Task objective
Consider the listing below. Extract exactly the lines from the line containing "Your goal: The" to the line containing "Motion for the", both included.

Information shown
┄┄┄┄┄┄

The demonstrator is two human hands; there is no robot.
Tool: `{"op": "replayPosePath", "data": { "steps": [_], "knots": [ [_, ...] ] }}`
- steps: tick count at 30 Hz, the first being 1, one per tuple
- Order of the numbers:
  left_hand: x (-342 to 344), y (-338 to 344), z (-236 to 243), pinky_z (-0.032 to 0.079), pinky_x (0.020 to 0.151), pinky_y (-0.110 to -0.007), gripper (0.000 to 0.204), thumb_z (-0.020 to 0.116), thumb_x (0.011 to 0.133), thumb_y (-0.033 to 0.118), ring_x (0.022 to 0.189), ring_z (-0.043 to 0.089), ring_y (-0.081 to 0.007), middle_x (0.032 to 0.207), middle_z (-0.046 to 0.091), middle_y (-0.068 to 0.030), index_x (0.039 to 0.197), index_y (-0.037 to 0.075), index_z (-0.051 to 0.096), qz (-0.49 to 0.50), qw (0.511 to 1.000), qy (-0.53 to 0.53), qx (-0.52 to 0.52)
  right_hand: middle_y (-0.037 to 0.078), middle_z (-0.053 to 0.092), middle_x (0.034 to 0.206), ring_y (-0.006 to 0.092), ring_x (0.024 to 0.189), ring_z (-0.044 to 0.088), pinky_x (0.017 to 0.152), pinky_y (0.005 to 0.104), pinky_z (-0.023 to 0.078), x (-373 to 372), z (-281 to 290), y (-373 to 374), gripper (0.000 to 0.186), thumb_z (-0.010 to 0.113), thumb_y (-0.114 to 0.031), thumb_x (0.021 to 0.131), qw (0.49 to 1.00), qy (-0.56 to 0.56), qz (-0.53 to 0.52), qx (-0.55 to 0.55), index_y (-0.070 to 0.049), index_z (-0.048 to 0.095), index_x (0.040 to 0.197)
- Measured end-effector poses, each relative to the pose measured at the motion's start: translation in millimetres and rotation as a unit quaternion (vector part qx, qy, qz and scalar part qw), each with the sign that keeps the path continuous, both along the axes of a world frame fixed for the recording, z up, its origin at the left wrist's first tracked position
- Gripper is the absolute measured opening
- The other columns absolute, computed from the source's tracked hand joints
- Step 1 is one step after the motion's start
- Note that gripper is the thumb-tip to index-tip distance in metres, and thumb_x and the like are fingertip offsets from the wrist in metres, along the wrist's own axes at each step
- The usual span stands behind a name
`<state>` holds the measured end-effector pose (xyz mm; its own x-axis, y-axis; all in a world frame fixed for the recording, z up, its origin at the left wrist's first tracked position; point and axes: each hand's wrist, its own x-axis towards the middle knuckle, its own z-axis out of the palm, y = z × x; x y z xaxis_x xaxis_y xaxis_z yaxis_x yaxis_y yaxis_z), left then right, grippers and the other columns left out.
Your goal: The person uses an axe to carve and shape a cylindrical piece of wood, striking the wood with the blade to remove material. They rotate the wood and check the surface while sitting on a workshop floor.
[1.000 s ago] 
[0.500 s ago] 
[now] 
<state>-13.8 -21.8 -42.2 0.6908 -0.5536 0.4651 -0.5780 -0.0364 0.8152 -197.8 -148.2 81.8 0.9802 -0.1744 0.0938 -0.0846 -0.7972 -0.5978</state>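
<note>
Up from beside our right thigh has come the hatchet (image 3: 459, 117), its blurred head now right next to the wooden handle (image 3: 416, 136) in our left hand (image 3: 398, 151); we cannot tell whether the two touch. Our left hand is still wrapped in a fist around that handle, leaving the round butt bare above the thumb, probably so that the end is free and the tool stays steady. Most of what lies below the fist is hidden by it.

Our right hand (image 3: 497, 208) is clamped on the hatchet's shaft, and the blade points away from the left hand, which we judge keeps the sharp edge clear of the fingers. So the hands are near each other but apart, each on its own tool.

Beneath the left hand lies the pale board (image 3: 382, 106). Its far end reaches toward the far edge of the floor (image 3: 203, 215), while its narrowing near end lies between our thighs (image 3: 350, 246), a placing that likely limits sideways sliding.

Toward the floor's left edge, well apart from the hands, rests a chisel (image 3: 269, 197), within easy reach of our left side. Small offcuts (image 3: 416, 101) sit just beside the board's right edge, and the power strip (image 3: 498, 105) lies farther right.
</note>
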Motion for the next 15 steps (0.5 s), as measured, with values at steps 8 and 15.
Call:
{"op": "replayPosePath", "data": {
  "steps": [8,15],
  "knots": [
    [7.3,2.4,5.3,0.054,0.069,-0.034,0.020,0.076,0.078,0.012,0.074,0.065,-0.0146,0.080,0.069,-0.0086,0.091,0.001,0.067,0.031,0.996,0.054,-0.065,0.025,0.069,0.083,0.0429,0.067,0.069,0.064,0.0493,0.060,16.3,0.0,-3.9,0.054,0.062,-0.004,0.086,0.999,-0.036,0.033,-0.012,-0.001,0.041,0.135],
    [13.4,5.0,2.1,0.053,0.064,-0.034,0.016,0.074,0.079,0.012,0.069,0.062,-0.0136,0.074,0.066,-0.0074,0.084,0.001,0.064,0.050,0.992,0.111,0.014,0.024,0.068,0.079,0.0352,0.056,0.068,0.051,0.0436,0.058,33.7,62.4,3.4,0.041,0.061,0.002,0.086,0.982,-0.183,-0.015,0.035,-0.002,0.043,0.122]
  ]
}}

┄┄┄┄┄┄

Reply to the task
Your goal: The person uses an axe to carve and shape a cylindrical piece of wood, striking the wood with the blade to remove material. They rotate the wood and check the surface while sitting on a workshop floor.
[1.000 s ago] 
[0.500 s ago] 
[now] 
<state>-13.8 -21.8 -42.2 0.6908 -0.5536 0.4651 -0.5780 -0.0364 0.8152 -197.8 -148.2 81.8 0.9802 -0.1744 0.0938 -0.0846 -0.7972 -0.5978</state>
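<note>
Up from beside our right thigh has come the hatchet (image 3: 459, 117), its blurred head now right next to the wooden handle (image 3: 416, 136) in our left hand (image 3: 398, 151); we cannot tell whether the two touch. Our left hand is still wrapped in a fist around that handle, leaving the round butt bare above the thumb, probably so that the end is free and the tool stays steady. Most of what lies below the fist is hidden by it.

Our right hand (image 3: 497, 208) is clamped on the hatchet's shaft, and the blade points away from the left hand, which we judge keeps the sharp edge clear of the fingers. So the hands are near each other but apart, each on its own tool.

Beneath the left hand lies the pale board (image 3: 382, 106). Its far end reaches toward the far edge of the floor (image 3: 203, 215), while its narrowing near end lies between our thighs (image 3: 350, 246), a placing that likely limits sideways sliding.

Toward the floor's left edge, well apart from the hands, rests a chisel (image 3: 269, 197), within easy reach of our left side. Small offcuts (image 3: 416, 101) sit just beside the board's right edge, and the power strip (image 3: 498, 105) lies farther right.
</note>
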Motion for the next 15 steps (0.5 s), as measured, with values at steps 8 and 15.

The answer is complete.